[Devel,rh7,19/21] ms/mm: memcontrol: revert use of root_mem_cgroup res_counter

Submitted by Andrey Ryabinin on Nov. 1, 2016, 9:21 a.m.

Details

Message ID 1477992100-18263-19-git-send-email-aryabinin@virtuozzo.com
State New
Series "Series without cover letter"
Headers show

Commit Message

Andrey Ryabinin Nov. 1, 2016, 9:21 a.m.
From: Johannes Weiner <hannes@cmpxchg.org>

Dave Hansen reports a massive scalability regression in an uncontained
page fault benchmark with more than 30 concurrent threads, which he
bisected down to 05b843012335 ("mm: memcontrol: use root_mem_cgroup
res_counter") and pin-pointed on res_counter spinlock contention.

That change relied on the per-cpu charge caches to mostly swallow the
res_counter costs, but it's apparent that the caches don't scale yet.

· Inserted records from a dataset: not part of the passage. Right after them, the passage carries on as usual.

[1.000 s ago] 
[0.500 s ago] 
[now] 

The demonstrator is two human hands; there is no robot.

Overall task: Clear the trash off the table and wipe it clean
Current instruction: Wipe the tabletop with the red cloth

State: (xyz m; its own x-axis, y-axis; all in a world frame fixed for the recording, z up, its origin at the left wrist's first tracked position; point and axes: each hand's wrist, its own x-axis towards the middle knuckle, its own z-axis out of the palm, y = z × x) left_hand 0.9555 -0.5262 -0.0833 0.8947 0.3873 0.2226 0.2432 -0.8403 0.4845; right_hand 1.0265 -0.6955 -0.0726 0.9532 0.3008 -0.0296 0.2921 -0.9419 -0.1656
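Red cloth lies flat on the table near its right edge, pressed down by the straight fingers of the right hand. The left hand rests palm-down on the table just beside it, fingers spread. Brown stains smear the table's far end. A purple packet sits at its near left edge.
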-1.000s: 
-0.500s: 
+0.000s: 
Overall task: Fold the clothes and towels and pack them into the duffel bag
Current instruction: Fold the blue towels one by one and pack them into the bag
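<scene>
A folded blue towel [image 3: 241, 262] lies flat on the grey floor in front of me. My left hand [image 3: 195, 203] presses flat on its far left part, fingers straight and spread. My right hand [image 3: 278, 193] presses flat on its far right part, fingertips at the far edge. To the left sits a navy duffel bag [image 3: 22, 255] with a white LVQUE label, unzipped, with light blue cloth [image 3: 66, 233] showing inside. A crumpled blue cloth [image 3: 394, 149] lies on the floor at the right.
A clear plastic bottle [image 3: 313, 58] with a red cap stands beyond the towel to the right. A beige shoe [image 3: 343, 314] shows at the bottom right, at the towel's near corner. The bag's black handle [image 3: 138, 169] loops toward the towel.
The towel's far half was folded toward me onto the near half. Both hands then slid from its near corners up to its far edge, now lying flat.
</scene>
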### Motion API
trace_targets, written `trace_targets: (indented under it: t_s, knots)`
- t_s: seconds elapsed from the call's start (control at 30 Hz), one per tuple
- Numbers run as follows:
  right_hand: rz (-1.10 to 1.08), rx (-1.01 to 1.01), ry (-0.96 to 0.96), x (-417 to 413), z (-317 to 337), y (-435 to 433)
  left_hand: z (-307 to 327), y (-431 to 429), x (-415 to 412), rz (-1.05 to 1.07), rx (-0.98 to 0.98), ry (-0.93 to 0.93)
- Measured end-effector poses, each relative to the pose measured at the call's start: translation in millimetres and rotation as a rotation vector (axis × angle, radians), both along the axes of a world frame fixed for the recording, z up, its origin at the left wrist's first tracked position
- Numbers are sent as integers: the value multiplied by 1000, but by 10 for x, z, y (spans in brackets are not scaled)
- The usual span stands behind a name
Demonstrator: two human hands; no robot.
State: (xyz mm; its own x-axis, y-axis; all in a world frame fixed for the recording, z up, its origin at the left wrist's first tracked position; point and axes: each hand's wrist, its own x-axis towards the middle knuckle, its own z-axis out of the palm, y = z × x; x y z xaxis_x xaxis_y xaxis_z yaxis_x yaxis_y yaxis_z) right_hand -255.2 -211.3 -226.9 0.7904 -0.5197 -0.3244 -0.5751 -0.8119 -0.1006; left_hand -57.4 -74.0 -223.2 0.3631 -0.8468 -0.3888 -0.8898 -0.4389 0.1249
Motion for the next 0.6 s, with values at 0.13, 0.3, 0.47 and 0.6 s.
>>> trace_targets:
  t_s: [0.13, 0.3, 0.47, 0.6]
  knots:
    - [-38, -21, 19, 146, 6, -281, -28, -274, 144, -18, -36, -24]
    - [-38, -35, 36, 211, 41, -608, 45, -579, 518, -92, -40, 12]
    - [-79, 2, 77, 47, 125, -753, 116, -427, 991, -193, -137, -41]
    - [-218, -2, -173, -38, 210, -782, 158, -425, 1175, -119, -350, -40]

Revert memcg back to bypassing res_counters on the root level in order
to restore performance for uncontained workloads.

Reported-by: Dave Hansen <dave@sr71.net>
Signed-off-by: Johannes Weiner <hannes@cmpxchg.org>
Tested-by: Dave Hansen <dave.hansen@intel.com>
Acked-by: Michal Hocko <mhocko@suse.cz>
Acked-by: Vladimir Davydov <vdavydov@parallels.com>
Signed-off-by: Linus Torvalds <torvalds@linux-foundation.org>

https://jira.sw.ru/browse/PSBM-51558
(cherry picked from commit ce00a967377baadf2481521e131771adc7652856)
Signed-off-by: Andrey Ryabinin <aryabinin@virtuozzo.com>
---
 mm/memcontrol.c | 82 ++++++++++++++++++++++++++++++---------------------------
 1 file changed, 43 insertions(+), 39 deletions(-)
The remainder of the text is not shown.